Diskusi turut menghasilkan kesepahaman bahwa upaya penegakan hukum tidak hanya dilakukan melalui tindakan represif, tetapi juga harus diimbangi dengan langkah-langkah preventif. Edukasi kepada masyarakat mengenai aturan kepemiluan dan konsekuensi hukum atas setiap pelanggaran dipandang sebagai strategi penting dalam mencegah terjadinya tindak pidana Pemilu.
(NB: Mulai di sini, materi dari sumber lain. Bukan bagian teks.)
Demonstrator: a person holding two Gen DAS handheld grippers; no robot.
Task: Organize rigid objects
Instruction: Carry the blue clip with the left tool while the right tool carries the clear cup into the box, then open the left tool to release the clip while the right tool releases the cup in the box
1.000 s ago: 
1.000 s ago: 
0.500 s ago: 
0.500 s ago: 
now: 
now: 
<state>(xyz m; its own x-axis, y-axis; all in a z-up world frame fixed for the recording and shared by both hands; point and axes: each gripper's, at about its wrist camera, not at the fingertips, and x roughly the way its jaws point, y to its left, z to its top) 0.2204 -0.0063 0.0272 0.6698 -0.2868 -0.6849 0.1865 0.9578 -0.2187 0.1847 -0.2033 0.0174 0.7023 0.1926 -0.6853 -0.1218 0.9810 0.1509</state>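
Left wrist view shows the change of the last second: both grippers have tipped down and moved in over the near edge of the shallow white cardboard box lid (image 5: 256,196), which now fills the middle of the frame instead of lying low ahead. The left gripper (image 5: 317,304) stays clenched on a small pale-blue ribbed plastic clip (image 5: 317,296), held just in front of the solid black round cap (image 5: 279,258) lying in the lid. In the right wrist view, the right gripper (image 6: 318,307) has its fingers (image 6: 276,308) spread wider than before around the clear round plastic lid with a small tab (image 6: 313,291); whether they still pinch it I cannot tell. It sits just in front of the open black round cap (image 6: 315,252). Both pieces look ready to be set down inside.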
Sebagai tindak lanjut, Bawaslu Kabupaten Pati akan meningkatkan koordinasi dan komunikasi dengan Kepolisian dalam penanganan pelanggaran Pemilu, mengoptimalkan peran Sentra Gakkumdu sebagai wadah penegakan hukum terpadu, menyelenggarakan sosialisasi dan diskusi lanjutan mengenai penegakan hukum Pemilu, melakukan pemetaan potensi kerawanan sebagai dasar penyusunan strategi pencegahan, serta mendorong peningkatan kapasitas sumber daya manusia melalui pelatihan dan koordinasi teknis secara berkelanjutan.
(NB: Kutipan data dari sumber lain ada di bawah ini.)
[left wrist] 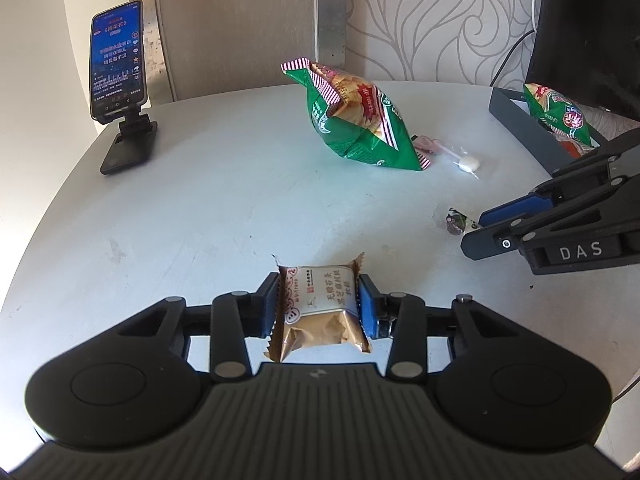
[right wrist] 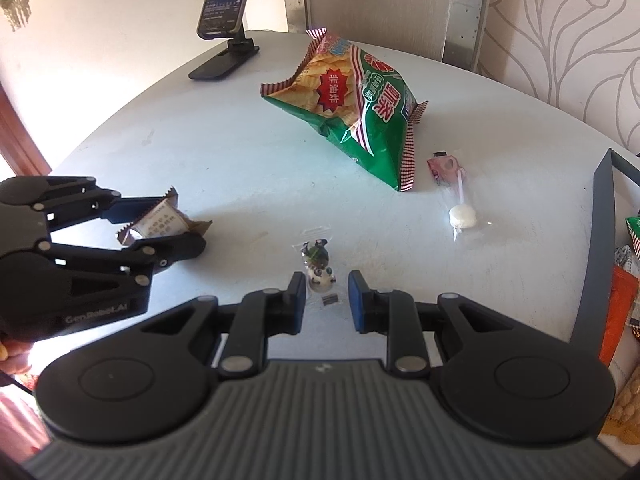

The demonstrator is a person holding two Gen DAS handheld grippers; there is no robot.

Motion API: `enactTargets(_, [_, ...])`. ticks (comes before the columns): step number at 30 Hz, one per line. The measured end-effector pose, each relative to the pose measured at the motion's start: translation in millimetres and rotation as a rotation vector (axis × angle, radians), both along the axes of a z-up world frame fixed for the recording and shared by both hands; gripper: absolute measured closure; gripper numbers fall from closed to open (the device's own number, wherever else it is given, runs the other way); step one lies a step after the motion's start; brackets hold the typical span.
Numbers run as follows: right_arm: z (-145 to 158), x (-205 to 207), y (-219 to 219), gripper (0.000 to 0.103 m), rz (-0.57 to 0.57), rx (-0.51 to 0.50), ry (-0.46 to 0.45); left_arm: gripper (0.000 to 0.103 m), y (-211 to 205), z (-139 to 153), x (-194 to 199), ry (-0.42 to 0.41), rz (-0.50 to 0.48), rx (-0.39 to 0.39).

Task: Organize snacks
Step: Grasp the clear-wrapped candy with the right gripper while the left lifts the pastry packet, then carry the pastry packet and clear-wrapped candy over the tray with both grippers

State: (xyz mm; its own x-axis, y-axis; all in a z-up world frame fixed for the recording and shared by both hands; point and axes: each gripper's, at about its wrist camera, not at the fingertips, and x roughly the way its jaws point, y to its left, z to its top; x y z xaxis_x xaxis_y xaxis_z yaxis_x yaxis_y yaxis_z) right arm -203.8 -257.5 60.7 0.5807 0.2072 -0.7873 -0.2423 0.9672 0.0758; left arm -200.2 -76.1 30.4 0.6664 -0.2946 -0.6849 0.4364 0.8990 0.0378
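- The left gripper [left wrist: 318, 306] is clamped on a brown pastry packet [left wrist: 320, 308], held just above the table [left wrist: 200, 220].
- The right gripper [right wrist: 325, 302] stands parted around a small panda-wrapped candy [right wrist: 320, 270] (not pinched) lying on the table.
- Beyond lie a green chip bag [right wrist: 360, 112] and a lollipop [right wrist: 462, 216]; the grey box [right wrist: 592, 248] sits right.

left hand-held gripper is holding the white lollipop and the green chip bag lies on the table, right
Not quite. The left hand-held gripper is shut on the brown wrapped pastry packet, as the left wrist view shows; the white lollipop lies on the table. The green chip bag does lie there.
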Motion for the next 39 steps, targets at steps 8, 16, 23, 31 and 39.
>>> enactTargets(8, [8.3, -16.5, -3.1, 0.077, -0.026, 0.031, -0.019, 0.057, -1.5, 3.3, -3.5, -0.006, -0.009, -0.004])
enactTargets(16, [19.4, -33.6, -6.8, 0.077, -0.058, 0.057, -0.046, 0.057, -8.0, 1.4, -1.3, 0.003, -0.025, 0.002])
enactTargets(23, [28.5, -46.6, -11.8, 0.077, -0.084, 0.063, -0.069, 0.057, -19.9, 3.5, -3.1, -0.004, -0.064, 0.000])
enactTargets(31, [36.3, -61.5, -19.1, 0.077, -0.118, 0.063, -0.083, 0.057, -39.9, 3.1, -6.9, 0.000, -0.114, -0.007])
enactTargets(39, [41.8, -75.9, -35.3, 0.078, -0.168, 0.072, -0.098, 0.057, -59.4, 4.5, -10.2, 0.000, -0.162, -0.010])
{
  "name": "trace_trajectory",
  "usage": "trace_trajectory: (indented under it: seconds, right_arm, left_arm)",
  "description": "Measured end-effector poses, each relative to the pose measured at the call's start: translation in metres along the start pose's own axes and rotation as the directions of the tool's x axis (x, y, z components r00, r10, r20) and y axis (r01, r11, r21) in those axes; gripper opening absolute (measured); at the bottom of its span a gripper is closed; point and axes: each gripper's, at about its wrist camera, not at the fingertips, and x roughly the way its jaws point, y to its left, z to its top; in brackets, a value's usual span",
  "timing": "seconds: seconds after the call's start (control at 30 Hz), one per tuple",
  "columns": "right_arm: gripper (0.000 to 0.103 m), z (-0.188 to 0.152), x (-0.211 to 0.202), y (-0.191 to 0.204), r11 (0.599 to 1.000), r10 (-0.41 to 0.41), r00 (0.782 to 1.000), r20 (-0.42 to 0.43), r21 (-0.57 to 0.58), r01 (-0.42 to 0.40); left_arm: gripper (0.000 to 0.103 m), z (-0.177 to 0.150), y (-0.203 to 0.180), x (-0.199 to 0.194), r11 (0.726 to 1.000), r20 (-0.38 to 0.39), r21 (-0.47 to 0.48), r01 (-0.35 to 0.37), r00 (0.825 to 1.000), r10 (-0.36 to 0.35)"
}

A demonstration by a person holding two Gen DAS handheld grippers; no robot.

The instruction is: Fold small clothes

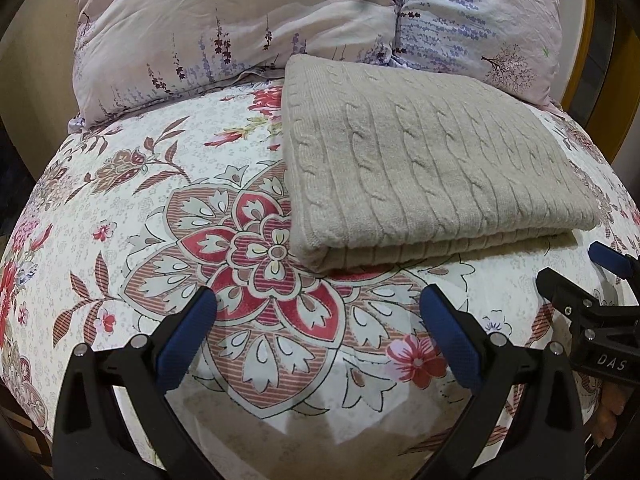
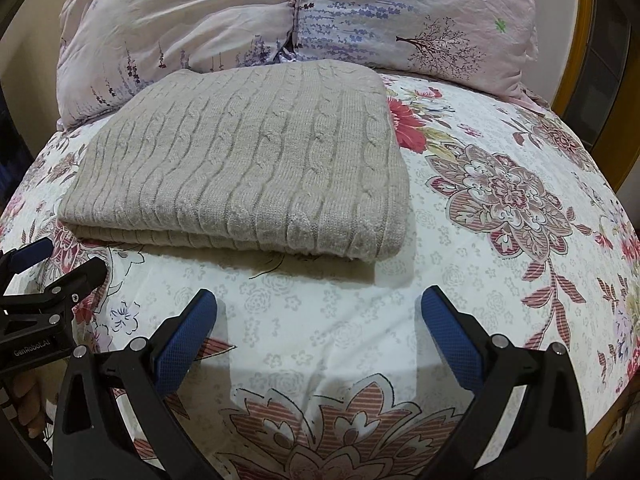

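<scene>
A beige cable-knit sweater [image 1: 432, 168] lies folded into a thick rectangle on the floral bed cover [image 1: 160, 208]; the right wrist view shows it at upper left [image 2: 240, 168]. My left gripper [image 1: 318, 300] hangs open just short of the sweater's near folded edge, nothing between its blue pads. My right gripper [image 2: 318, 300] is open too, a little in front of the sweater's near right corner, over bare cover [image 2: 460, 240]. Each gripper shows in the other's view: the right one at the far right [image 1: 592, 272], the left one at the far left [image 2: 52, 264].
Two pale floral pillows [image 1: 240, 28] [image 2: 400, 20] lean against the head of the bed just behind the sweater. The bed cover falls away at both sides. A yellow-framed edge [image 2: 576, 40] stands at the right, and fingers of a hand [image 1: 608, 412] show at the lower right.
</scene>
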Motion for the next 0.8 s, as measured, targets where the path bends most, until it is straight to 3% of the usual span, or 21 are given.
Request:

Ketua Bawaslu Kabupaten Pati, Supriyanto, S.H., M.H., menegaskan bahwa keberhasilan penegakan hukum Pemilu memerlukan kolaborasi yang kuat antara seluruh unsur penegak hukum.
"Penegakan hukum Pemilu yang efektif tidak dapat dilakukan oleh satu lembaga saja. Sinergi antara Bawaslu dan Kepolisian, khususnya melalui Sentra Gakkumdu, menjadi kunci dalam mewujudkan penanganan pelanggaran yang profesional, transparan, dan berkeadilan. Melalui koordinasi yang baik, kita dapat menjaga integritas demokrasi dan meningkatkan kepercayaan masyarakat terhadap proses Pemilu," ujarnya.
Melalui kegiatann ini, Bawaslu Kabupaten Pati berharap sinergi dengan Kepolisian semakin kokoh dalam membangun sistem penegakan hukum Pemilu yang efektif, akuntabel, dan berintegritas. Kolaborasi tersebut diharapkan mampu mendukung terciptanya penyelenggaraan Pemilu Tahun 2029 yang demokratis, jujur, adil, serta mendapat kepercayaan penuh dari masyarakat.